## [Records supplied]
★ ★ ★ ★ ★

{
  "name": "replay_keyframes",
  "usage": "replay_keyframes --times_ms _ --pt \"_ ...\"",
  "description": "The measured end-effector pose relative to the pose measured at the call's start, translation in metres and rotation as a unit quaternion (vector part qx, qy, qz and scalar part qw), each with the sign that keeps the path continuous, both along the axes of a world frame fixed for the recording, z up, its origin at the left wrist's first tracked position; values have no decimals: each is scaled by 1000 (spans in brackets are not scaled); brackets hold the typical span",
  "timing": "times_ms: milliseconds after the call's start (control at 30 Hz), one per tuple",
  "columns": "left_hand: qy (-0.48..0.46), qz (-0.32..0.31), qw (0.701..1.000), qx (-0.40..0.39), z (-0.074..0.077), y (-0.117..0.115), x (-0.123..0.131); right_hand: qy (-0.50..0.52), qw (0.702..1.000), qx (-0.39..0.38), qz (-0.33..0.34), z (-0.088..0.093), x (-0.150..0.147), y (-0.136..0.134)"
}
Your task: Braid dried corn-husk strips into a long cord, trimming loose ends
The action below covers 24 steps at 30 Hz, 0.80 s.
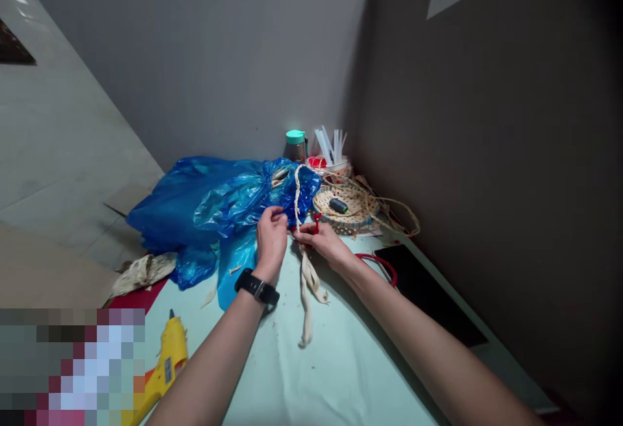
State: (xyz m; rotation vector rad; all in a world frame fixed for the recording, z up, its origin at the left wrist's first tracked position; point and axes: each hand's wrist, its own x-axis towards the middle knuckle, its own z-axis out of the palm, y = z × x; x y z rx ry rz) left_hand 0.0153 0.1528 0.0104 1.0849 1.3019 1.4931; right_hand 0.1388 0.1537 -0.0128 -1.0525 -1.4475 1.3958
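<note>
A pale braid [297,195] of plant fibre runs up from my hands toward the blue plastic bag, and its loose strands [306,289] hang down over the table. My right hand [325,243] pinches the braid where the plaited part meets the loose ends. Just left of it is my left hand [272,239], fingers curled in and a dark watch on the wrist; whatever lies between those fingers is too small to make out. A small red object [317,221], its kind unclear, shows at my right fingers.
Behind my hands spreads a blue plastic bag [195,192]. A woven tray [357,202] holds a dark thread spool [338,205]. Farther back stand a teal-lidded jar [294,147] and a tub with white sticks [335,147]. A yellow glue gun [171,351] lies front left; a black panel [428,289] right.
</note>
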Motion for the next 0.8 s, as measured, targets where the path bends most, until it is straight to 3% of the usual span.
replay_keyframes --times_ms 167,367,500,667,800 --pt "-32 -112 989 -86 -12 -28 0 65 997 -37 -13 -1 2 0" --pt "-76 -169 975 -122 -16 -29 -1 89 995 -47 -14 1 3 -1" --pt "-90 -154 975 -131 -20 -27 -2 81 996 -37 -17 2 2 -3" --pt "-100 -94 981 -134 -25 -26 -4 60 995 4 -82 3 6 -2" --pt "-107 -70 983 -132 -27 -25 -5 53 997 9 -63 12 10 -4"
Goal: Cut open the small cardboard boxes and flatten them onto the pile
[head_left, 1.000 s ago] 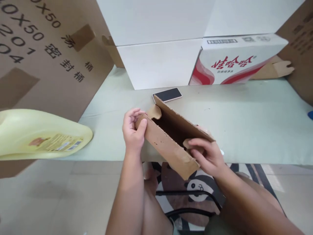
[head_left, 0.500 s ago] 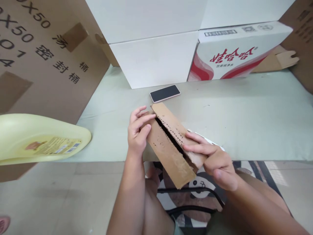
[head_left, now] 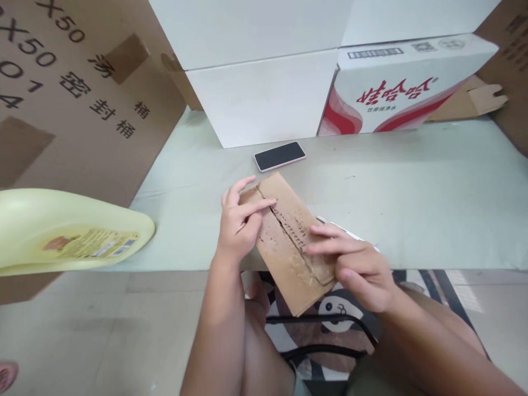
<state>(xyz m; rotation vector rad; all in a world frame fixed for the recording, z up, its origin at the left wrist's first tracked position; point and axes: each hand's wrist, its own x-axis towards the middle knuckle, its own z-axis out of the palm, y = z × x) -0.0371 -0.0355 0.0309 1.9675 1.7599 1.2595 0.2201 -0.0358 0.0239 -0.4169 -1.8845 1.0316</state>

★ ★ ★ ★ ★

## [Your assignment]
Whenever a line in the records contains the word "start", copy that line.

## [Solution to the exercise]
  "description": "The measured end-effector pose relative to the pose measured at the call's start, translation in metres and rotation as a unit quaternion (vector part qx, qy, qz and scalar part qw), each with the sign that keeps the path continuous, both along the axes of a world frame fixed for the recording, z up, its origin at the left wrist's first tracked position; values have no decimals: each is scaled by 1000 (spans in brackets are not scaled); brackets hold the typical span",
  "timing": "times_ms: milliseconds after the call's start (control at 30 Hz), one per tuple",

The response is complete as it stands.